WHAT YOU SHOULD DO: Copy the first line of the material below and every later line through the line containing "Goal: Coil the", without any other output.

SUPPLIED DATA:
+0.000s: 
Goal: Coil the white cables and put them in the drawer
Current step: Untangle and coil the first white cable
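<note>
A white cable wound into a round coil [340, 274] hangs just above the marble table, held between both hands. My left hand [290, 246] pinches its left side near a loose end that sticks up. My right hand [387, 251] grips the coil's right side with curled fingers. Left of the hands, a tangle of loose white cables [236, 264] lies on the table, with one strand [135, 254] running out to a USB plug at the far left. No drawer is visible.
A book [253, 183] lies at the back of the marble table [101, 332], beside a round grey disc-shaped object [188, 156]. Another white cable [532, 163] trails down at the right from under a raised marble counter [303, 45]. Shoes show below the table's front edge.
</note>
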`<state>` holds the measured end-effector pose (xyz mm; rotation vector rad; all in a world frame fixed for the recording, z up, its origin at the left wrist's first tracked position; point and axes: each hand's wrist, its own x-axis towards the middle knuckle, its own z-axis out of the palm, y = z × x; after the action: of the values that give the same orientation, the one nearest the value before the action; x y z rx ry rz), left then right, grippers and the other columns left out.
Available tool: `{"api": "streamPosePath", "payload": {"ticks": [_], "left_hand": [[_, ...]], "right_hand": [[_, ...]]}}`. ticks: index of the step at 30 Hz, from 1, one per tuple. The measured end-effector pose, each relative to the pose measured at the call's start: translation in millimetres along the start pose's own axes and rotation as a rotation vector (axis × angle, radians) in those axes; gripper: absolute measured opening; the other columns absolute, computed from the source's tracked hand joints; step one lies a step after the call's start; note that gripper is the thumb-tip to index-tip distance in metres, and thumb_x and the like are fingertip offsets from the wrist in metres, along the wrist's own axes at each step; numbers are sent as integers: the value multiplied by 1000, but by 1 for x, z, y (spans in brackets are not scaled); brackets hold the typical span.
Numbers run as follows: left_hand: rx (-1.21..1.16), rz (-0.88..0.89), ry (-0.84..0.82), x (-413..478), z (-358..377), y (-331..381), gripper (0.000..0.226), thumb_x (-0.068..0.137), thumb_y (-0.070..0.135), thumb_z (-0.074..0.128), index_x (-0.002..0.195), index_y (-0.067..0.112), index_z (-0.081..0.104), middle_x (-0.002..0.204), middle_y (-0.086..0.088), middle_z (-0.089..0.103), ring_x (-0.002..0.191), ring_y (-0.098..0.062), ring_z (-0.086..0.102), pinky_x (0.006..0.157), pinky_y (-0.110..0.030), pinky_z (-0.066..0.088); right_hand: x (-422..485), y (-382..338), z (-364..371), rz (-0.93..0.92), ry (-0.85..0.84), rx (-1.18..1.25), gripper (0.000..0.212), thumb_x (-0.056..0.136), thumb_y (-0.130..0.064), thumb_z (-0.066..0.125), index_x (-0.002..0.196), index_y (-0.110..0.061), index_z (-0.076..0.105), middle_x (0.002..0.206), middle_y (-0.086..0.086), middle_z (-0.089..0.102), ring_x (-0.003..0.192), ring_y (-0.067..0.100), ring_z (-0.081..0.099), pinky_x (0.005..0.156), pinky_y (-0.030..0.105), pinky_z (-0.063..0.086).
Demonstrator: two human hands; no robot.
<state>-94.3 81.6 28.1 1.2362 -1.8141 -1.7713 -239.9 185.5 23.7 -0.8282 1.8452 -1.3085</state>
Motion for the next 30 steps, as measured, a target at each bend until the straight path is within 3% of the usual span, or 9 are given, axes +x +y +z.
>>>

YOUR SOLUTION:
+0.000s: 
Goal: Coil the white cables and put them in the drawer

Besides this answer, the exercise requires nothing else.